I've read that advice too, including that you shouldn't even put the roots of pulled weeds in the compost because they might have some soil on them.  Oy.  I never followed that advice, but in past lives, I dutifully knocked what soil I could off the roots.

I suspect that a lot of the people who are writing compost advice and instructions, especially in random articles on the internet, are just repeating stuff they read elsewhere, often without understanding the context in which the advice they're repeating was given.

When I was buying my new house, I decided to do some internet searches to see if any new info or useful tips on composting had come out in the 12 years that I had been living in an apartment.  Almost without exception,* I found list after list of composting dos and don'ts that just repeated the same specious advice over and over. Of particular interest to me were the wide variety things they said that you should never put in the compost and the often senseless reasons why.  
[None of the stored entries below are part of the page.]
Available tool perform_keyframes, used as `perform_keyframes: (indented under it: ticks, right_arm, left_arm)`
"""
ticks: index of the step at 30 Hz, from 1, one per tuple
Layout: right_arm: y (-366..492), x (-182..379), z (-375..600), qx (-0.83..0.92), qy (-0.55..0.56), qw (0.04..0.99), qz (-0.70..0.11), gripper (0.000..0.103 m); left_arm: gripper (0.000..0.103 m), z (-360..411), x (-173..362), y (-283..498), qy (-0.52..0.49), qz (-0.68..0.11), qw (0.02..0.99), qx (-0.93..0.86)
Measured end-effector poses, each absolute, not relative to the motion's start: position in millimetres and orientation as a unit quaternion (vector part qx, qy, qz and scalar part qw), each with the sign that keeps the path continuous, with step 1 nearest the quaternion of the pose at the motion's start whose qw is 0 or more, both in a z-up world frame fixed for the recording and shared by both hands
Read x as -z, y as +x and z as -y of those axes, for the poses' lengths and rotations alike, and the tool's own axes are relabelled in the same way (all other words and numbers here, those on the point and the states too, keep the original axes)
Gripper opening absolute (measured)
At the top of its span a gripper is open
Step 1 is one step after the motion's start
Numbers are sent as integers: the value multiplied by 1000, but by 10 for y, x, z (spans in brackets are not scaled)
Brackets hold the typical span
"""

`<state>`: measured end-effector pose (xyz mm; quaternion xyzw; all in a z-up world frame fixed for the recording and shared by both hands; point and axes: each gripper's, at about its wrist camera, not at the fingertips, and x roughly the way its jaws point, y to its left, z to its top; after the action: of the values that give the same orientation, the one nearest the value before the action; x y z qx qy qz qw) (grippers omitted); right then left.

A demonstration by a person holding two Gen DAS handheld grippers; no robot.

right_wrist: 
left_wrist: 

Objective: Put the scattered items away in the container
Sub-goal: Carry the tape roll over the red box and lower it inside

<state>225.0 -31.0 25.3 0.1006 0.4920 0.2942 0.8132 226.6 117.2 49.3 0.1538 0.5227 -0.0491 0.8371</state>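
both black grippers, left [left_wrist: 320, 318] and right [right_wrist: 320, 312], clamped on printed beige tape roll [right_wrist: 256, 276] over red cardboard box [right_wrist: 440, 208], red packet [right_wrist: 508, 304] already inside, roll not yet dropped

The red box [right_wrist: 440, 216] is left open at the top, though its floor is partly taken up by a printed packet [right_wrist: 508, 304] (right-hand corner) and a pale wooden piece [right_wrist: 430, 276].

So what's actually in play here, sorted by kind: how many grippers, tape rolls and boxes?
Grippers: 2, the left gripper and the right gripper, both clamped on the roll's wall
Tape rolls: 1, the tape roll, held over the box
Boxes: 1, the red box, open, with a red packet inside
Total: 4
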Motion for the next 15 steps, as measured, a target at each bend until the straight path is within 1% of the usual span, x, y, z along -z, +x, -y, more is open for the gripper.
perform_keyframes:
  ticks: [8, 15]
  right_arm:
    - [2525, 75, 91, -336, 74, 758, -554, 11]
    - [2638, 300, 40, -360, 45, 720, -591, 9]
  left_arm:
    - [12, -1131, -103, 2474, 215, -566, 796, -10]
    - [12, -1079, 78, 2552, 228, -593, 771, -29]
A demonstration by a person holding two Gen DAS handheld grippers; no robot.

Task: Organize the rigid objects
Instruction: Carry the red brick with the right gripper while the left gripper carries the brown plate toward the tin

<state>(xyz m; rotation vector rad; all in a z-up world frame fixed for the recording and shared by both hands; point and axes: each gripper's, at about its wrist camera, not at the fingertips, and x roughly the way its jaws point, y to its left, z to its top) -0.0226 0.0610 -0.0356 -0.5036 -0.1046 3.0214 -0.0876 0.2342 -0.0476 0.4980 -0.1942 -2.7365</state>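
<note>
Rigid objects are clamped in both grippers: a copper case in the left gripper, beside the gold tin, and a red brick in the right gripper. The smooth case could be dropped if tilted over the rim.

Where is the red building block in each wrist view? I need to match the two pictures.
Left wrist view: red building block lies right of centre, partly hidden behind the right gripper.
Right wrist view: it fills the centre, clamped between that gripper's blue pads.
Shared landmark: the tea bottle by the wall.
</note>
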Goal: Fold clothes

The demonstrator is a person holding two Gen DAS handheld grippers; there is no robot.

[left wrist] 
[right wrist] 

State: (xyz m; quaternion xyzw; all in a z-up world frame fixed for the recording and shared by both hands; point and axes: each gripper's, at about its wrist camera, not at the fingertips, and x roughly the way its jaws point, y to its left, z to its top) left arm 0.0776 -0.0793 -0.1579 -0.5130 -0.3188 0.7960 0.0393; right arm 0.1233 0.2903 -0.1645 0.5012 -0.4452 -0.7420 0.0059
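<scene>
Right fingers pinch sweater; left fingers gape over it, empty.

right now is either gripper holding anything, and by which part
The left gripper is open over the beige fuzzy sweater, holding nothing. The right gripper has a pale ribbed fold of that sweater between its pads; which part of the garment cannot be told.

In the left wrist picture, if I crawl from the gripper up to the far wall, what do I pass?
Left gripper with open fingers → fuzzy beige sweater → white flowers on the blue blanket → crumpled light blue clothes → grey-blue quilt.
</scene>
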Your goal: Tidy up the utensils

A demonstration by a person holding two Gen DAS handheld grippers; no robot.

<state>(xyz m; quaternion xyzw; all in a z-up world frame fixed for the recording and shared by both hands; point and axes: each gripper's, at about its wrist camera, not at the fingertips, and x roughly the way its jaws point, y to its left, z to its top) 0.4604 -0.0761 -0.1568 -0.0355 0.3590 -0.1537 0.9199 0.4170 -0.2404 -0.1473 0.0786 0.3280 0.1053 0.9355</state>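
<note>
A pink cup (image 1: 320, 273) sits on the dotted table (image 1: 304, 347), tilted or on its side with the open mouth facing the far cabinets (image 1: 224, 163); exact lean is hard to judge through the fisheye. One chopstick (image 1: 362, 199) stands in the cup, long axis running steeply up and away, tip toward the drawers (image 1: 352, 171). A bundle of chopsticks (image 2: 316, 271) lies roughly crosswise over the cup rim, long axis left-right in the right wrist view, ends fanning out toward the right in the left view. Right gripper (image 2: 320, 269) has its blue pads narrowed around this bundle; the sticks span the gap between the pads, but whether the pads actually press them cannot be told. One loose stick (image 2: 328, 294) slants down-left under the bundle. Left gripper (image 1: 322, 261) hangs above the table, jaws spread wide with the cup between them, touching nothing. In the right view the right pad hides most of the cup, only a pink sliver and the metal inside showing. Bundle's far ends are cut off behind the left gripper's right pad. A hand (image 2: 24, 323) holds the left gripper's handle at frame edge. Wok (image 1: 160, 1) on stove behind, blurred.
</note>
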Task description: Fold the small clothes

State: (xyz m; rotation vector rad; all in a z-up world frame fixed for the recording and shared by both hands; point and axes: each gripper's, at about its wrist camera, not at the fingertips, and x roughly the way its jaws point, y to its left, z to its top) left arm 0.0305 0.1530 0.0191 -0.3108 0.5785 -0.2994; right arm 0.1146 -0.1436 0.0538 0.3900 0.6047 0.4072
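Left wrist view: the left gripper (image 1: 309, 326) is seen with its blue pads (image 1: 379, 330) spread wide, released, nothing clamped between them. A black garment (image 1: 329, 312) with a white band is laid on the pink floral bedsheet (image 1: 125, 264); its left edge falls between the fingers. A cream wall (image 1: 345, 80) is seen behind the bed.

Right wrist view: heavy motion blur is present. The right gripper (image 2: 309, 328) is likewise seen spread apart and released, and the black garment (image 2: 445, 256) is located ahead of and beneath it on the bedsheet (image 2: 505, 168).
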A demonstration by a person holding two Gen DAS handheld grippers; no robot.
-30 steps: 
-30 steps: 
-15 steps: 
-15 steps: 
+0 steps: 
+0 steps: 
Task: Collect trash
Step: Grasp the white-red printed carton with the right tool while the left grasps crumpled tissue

I started to wonder if many of the people who wrote those articles had ever even composted anything beyond yard waste before.  Because according to them, I was doing it all wrong way back when, and I'm doing it all wrong now. In fact, I just emptied my kitchen compost bucket into my closed add-as-you-go bin that is partially full of mixed materials, and just about everything I put in was on the verboten list.  Including:

- The 2 innermost cloves of a fist of garlic.  NO! GARLIC HAS ANTIBACTERIAL PROPERTIES
- 1/3 of a red onion.  EVEN MORE ANTIBACTERIAL PROPERTIES
- Leftover rice from takeout. NO GRAINS!  THEY ATTRACT VERMIN!  AND NO COOKED FOODS ARE ALLOWED BECAUSE SOMEHOW THE APPLICATION OF HEAT RENDERS FOOD UN-DECOMPOSABLE.
- 2 eggshells. THEY TAKE TOO LONG TO BREAK DOWN.
- A banana peel.  I DON'T REMEMBER WHAT'S WRONG WITH BANANA PEELS, BUT THEY WERE DEFINITELY ON A FORBIDDEN LIST SOMEWHERE
- Some spoiled milk.  NO DAIRY!  BECAUSE...REASONS.
- The center ribs from some curly kale and the stems from 2 button mushrooms.  I GUESS THOSE ARE OKAY.

You'd think a compost sinner like me would end up with a stinky vermin-ridden mess instead of beautiful sweet crumbly finished compost, but apparently I'm doing something right after all.

In the end, I have made some changes to my composting practices based on things I've learned on the internet in the past few months, but those have all come from this site and the few others that take a more serious approach.  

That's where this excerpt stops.